WORK ORDER
Write out, word for word, the first line of the data below and every line after it through the one containing "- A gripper".

-- Opening Marker --

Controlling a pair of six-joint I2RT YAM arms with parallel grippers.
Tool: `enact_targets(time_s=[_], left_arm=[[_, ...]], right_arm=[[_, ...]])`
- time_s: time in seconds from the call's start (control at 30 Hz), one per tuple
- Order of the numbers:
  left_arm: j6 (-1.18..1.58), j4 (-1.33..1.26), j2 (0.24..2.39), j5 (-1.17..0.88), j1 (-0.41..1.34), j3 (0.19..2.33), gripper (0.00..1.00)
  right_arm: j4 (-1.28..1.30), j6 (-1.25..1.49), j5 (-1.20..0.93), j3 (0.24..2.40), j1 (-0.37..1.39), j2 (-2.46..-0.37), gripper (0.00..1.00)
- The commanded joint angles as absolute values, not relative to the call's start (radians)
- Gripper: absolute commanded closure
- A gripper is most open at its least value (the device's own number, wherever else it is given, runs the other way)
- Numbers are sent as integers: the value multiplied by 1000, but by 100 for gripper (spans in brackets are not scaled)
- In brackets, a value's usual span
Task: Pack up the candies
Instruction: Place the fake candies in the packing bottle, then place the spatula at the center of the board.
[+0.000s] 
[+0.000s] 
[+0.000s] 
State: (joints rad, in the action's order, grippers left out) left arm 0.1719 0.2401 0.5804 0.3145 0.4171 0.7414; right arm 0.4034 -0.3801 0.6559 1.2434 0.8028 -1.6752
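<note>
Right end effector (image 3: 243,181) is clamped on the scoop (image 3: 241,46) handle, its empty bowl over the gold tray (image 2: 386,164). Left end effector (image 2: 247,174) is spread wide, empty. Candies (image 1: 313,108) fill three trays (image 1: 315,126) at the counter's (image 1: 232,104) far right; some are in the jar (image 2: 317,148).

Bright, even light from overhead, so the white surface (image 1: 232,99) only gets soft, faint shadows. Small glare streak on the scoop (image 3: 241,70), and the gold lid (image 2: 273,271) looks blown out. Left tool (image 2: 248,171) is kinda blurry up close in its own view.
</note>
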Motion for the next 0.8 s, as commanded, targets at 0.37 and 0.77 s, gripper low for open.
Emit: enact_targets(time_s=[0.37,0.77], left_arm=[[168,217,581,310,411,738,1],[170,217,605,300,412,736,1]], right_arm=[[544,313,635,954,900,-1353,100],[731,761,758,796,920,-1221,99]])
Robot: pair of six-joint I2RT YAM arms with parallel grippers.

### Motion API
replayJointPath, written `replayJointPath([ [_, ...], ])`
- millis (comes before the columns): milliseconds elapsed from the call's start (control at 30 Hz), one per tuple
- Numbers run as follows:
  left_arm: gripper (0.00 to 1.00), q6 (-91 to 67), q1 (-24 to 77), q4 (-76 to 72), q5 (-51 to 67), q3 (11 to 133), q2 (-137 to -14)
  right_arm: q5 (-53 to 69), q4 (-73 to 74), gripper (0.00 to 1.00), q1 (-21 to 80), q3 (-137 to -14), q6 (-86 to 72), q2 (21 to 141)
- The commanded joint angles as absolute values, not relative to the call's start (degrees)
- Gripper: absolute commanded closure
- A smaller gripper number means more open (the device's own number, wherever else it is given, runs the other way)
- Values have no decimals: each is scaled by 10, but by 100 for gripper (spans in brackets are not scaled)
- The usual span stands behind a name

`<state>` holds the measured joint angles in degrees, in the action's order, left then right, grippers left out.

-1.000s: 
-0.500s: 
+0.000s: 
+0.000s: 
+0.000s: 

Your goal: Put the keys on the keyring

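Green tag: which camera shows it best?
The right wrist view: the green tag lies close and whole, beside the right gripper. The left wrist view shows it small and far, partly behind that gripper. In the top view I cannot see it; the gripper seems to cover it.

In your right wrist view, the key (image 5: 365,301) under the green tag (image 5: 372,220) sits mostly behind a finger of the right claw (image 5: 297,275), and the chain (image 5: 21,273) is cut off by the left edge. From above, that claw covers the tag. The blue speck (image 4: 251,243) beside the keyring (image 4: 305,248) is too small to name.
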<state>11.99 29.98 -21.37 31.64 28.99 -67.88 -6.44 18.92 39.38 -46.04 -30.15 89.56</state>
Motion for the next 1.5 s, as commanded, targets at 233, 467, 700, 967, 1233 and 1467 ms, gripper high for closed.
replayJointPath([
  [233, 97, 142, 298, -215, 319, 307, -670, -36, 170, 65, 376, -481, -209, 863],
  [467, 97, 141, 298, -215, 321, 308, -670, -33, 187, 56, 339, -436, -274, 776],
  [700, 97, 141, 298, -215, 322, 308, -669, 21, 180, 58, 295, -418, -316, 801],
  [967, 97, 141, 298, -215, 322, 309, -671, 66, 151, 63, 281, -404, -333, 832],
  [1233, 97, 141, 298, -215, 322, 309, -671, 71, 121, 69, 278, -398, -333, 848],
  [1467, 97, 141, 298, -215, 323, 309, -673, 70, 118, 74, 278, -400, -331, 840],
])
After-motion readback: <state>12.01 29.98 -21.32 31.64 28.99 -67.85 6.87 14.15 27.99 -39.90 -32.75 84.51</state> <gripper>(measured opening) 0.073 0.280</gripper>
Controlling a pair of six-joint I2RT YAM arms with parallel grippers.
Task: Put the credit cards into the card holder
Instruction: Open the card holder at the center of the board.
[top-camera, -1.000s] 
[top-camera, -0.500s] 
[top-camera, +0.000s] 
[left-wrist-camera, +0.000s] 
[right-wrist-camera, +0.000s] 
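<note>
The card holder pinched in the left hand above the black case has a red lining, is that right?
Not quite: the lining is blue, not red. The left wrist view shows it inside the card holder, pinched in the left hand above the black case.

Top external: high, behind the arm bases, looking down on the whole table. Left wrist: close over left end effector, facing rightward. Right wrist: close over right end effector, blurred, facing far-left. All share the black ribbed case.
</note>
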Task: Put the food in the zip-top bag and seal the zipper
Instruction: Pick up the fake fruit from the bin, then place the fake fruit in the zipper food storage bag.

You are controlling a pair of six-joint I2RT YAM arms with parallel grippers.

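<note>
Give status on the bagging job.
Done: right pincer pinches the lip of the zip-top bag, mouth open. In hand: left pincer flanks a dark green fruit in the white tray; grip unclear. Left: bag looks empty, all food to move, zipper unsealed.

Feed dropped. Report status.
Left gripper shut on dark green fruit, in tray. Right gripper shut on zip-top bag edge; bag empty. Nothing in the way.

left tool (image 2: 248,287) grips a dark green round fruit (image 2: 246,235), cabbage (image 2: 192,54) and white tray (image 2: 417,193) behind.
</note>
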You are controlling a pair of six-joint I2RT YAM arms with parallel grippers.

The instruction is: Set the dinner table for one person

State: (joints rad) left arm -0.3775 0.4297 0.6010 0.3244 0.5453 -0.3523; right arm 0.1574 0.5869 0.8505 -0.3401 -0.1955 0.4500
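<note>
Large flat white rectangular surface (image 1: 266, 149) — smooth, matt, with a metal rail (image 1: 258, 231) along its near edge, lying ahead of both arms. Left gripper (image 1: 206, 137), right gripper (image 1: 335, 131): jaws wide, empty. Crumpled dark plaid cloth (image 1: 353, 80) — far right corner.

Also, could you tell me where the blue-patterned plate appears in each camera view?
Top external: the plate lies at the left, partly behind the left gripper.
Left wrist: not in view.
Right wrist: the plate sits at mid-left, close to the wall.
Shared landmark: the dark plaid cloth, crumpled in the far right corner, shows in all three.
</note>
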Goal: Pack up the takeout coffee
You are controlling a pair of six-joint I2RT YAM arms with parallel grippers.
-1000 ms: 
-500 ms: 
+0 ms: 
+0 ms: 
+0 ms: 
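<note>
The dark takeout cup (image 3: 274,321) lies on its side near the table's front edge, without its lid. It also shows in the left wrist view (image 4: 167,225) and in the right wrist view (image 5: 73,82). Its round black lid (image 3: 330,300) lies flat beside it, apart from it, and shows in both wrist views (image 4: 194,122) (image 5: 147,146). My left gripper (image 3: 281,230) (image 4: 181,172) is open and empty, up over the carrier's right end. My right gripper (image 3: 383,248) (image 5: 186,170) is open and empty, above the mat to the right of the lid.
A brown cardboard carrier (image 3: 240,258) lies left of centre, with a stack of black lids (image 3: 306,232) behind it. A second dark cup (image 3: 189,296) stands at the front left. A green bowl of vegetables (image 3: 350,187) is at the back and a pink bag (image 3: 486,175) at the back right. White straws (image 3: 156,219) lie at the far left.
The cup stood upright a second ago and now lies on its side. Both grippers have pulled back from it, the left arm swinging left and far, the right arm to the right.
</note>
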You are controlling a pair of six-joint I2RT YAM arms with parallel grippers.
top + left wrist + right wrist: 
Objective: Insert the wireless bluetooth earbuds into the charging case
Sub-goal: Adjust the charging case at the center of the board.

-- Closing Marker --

FINISHED TASK
Controlling a pair of six-joint I2RT YAM arms with parallel grippers.
Tool: `enact_targets(time_s=[_], left_arm=[[_, ...]], right_arm=[[_, ...]])`
- time_s: time in seconds from the call's start (control at 30 Hz), one per tuple
- Order of the numbers:
  left_arm: j6 (-1.18..1.58), j4 (-1.33..1.26), j2 (0.24..2.39), j5 (-1.17..0.88), j1 (-0.41..1.34), j3 (0.19..2.33), gripper (0.00..1.00)
  right_arm: j4 (-1.28..1.30), j6 (-1.25..1.49), j5 (-1.20..0.93), j3 (0.24..2.40), j1 (-0.37..1.39), j2 (-2.46..-0.37), gripper (0.00..1.00)
- The commanded joint angles as absolute values, not relative to the call's start (radians)
- Gripper: absolute commanded closure
- A gripper is most open at its least value (the device's own number, wherever else it is given, runs the other way)

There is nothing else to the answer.